Category: The Hobbit - All Media Types
Genre: Dreams, Gen, Khazâd November
Language: English
Status: Completed
Published: 2017-12-06
Updated: 2017-12-06
Packaged: 2019-02-11 04:14:50
Rating: General Audiences
Warnings: No Archive Warnings Apply
Chapters: 1
Words: 566
Publisher: archiveofourown.org
Story URL: https://archiveofourown.org/works/12927222
Author URL: https://archiveofourown.org/users/octopus_fool/pseuds/octopus_fool
Summary: “Do you already know which craft you want to learn?” Thrain asked. “You know you don’t have to go the traditional route.”





	Finding a Craft

**Author's Note:**

> Written for Day 28 of [Khazâd November](https://a-grump-of-dwarves.tumblr.com/post/166304116735/khaz%C3%A2d-november-2017), the additional prompt was "craft".  
> 

“Do you already know which craft you want to learn?” Thrain asked. “You know you don’t have to go the traditional route.”

“I know,” Thorin replied. “I haven’t really decided yet.”

“I could imagine you would make a good gold smith,” Thror suggested.

Thorin suppressed a shudder. “I’m not sure I quite have the fine motor skills and the eyes needed for that. But I’ll think about it.”

“Maybe you could go into glass blowing,” Dís suggested. 

Thorin laughed. “It’s a lovely craft, but it is yours. I don’t think it would be a good idea for both of us to turn to the same craft.”

“How about baking? That should be fitting, judging by how you like to stuff cake after cake into yourself,” Frerin suggested jokingly. “Or pig farming, like the men of Lake-town do.”

Frerin got an elbow between the ribs as a reply. “Speak for yourself, dearest brother.”

“You are quite good with instruments,” Thrain said. “Maybe you should go into instrument making, you could specialize in harps.”

Thorin nodded. “That’s not a bad idea. I’ll definitely keep that possibility in mind.”

“Or become a tailor! You have good taste,” Dís added. 

“Hm, maybe.” While there surely were dwarves with worse taste than him, Thorin couldn’t really see himself becoming a tailor. “What do you think, Amad?”

Hulda shrugged. “I think you know best what you want. You’ll think of something.”

 

That evening, Thorin walked past his parents’ bedroom when he wanted to get a glass of water.

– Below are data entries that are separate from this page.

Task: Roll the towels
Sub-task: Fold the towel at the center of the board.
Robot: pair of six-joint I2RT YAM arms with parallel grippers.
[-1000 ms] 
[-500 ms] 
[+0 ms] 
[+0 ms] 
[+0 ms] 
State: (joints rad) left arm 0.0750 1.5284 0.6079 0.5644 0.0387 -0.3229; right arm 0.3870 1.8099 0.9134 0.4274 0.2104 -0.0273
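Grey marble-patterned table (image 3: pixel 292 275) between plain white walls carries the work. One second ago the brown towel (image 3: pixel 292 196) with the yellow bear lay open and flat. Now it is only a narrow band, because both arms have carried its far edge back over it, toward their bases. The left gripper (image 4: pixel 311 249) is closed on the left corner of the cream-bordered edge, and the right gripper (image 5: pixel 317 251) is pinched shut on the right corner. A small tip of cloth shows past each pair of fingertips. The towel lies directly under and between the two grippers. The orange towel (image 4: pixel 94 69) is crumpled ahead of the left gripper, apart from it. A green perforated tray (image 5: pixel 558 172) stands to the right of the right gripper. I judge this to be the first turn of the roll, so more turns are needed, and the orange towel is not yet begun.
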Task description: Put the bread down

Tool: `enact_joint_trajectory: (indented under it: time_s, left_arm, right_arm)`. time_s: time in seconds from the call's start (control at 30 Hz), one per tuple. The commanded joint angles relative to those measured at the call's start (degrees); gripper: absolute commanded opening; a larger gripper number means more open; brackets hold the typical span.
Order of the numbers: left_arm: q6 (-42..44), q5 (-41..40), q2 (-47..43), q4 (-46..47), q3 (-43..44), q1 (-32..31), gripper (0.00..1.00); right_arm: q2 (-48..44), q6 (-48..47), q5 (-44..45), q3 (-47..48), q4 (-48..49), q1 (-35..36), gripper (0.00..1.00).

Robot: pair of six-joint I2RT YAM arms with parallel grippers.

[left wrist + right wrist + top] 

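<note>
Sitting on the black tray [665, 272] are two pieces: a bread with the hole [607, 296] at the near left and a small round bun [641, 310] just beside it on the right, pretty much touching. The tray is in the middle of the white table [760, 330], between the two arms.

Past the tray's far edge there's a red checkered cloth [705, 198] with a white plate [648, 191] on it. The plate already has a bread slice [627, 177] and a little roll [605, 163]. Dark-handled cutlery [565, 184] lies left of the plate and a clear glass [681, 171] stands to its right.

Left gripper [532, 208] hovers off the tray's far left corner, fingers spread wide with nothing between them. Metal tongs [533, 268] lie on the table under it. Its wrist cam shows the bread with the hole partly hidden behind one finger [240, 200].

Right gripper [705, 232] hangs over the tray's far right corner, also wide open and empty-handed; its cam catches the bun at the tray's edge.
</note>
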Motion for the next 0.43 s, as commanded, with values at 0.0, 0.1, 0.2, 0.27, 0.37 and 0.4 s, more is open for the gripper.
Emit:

“He really needs to decide soon,” he could hear his father saying. “Especially if he turns out to be craft-wed like I think he will, he should actually have a craft to lean on.”

“Don’t worry, he’ll come up with something. Give him time. He has never disappointed us before, he knows what his duties are and cares more for them than you ever did.”

“Be that as it may, it makes me nervous that he hasn’t decided yet.”

Thorin snuck past as quietly as he could and got back into bed.

 

He was making the most beautiful golden baubles, created from gold and silver thread and holding little glass beads in colours too lovely to describe. There were small pieces of confectionary baked into the baubles. He had an entire cart of these masterpieces, which he pulled from door to door, straining against the drag of the cart on the muddy ground. Nobody opened the doors. Instead, men shouted at him from windows. 

“Please, buy my baubles, they are of the very best quality. I need to sell them, or my nephews will starve,” Thorin begged.

Someone threw a bucket of filth at him. It narrowly missed him, mingling with the mud at his feet. It wasn’t mud, Thorin realised. It had been pig muck all along.

With a start, Thorin woke. 

 

Thorin swung the hammer. It struck the chain on the anvil with a loud clang. It was not what his father had hoped for, rather too traditional. But it kept food on the table. There was always some smith work that needed to be done in the villages of men and dwarves had a good reputation, as blacksmiths at least. Not for the first time, Thorin wondered if that dream a long time ago had been foresight, a kind of warning. If it was, he was glad he had heeded it.

**Author's Note:**

> I’m currently taking Christmas/Yuletide/winter requests/prompts over on Dreamwidth! If you’re interested, read more here: <https://octopus-fool.dreamwidth.org/2017/12/03/>


End file.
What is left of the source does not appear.